Prepared by Professor Alan Whiteside, OBE, Chair of Global Health Policy, BSIA, Waterloo, Canada & Professor Emeritus, University of KwaZulu-Natal – www.alan-whiteside.com
For people who rely only on the media as their source of information the situation looks very bleak. It is worth remembering it’s bad news and names that sell papers. It is hard to be optimistic: confusion reigns in the UK; the USA has a nightmare conjunction of an ill-tempered election and Covid-19; in many European countries the numbers are rising and lockdowns are being reimposed. But there are still glimmers of good news.
In the Australian province of Victoria, the premier announced that Melbourne’s months-long lockdown would end:
“From midnight on Tuesday cafes, restaurants, bars and beauty services will reopen, subject to patron limits, and people will be able to leave their home for any reason”.
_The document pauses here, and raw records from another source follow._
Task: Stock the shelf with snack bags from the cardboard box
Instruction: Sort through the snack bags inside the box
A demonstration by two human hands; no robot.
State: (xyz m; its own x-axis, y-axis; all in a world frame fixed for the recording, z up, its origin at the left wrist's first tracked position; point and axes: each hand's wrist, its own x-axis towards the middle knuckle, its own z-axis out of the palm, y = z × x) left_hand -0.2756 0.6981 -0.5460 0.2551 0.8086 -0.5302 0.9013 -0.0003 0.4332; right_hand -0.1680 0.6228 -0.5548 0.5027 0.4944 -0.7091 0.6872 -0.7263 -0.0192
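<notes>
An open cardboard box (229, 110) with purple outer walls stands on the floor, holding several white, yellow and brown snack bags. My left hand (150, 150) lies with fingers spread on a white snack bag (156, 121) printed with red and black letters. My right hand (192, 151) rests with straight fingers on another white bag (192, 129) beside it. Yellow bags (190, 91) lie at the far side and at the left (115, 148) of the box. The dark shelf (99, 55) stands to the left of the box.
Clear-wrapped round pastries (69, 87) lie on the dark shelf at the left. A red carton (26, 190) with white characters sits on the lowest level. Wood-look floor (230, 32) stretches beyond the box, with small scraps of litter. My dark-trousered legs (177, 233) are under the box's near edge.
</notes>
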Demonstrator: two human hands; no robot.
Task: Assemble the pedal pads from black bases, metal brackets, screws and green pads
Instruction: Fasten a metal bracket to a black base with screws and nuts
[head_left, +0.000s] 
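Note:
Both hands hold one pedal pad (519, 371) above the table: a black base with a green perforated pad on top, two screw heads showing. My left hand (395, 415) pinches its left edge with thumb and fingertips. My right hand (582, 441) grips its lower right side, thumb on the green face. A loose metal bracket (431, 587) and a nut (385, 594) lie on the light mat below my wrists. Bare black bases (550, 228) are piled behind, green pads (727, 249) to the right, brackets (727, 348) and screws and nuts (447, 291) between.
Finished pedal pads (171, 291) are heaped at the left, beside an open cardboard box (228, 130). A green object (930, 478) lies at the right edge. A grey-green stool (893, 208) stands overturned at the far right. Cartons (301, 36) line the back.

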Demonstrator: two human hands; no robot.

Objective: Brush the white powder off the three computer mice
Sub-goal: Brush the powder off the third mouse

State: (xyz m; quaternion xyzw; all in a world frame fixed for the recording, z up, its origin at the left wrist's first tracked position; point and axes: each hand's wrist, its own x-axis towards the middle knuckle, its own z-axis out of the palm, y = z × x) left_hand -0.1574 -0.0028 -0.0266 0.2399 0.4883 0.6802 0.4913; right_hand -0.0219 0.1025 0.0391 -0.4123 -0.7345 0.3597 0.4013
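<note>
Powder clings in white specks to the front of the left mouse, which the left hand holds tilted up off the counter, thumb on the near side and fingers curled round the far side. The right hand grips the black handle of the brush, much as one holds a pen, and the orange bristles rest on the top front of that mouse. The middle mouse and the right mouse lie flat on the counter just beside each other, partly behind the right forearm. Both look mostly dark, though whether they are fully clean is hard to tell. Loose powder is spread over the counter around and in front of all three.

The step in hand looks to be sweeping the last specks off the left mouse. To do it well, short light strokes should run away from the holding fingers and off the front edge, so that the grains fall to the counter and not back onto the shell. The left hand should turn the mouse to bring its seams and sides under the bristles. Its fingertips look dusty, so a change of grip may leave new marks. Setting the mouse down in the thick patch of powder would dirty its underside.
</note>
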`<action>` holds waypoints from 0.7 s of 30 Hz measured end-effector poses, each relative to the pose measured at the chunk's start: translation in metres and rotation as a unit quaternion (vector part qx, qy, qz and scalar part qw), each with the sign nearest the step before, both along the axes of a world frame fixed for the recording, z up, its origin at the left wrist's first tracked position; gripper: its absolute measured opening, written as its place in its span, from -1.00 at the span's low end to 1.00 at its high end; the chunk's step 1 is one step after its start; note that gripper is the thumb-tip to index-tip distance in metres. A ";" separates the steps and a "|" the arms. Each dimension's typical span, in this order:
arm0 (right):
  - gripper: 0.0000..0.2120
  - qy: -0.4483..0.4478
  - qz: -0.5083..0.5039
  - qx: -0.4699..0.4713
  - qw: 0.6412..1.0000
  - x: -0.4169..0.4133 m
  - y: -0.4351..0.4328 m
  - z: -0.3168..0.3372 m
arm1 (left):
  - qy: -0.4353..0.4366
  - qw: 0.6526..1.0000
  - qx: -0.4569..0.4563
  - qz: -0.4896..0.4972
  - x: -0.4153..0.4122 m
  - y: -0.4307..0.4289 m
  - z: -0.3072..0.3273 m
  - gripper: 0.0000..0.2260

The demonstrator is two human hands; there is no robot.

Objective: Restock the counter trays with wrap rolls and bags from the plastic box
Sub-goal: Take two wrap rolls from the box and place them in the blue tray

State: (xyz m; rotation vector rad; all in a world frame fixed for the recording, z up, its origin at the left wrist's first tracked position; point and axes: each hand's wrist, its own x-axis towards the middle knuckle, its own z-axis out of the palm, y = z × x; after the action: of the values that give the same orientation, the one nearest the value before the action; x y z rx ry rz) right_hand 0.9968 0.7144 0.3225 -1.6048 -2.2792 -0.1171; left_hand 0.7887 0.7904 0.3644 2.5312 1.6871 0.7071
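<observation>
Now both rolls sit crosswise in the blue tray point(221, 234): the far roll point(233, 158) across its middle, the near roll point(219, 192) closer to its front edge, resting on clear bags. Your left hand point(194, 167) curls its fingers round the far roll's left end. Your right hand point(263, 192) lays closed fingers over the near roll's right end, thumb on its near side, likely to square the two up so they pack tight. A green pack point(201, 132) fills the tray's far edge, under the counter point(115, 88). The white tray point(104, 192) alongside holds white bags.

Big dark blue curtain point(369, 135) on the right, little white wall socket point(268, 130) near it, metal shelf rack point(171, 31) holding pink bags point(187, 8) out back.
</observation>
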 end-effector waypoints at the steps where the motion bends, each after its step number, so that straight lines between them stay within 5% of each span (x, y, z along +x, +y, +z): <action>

There were cheers and tears.1 Jacinda Ardern, recently re-elected Prime Minister of New Zealand, and her government have managed to control, but not entirely prevent, epidemic spread. The collection and presentation of data in New Zealand is exceptional.2 China is managing to go for periods with virtually no new cases, although this week they reported 137 asymptomatic cases in the north-western region of Xinjiang, the first new local cases for 10 days. These cases were linked to a garment factory.3 It is encouraging how quickly they are dealt with.
The impact of the virus and our response is dramatic, and indeed much of what I write about reflects this. We know there are massive impacts on peoples’ lives and plans. The episode of the British investigative programme Panorama on the 26th October was entitled ‘Has Covid Stolen My Future?’. The interviews with a series of young people were heartbreaking. Globally people are mobile, moving to work, learn, join family members, and seek new lives. Young people are generally flexible. Canada is a migrant accepting country and the economy and society need the skills and ideas of the migrants. This movement has almost ground to a halt, as this week’s guest writer, Canadian immigration expert Chris Daw, reflects.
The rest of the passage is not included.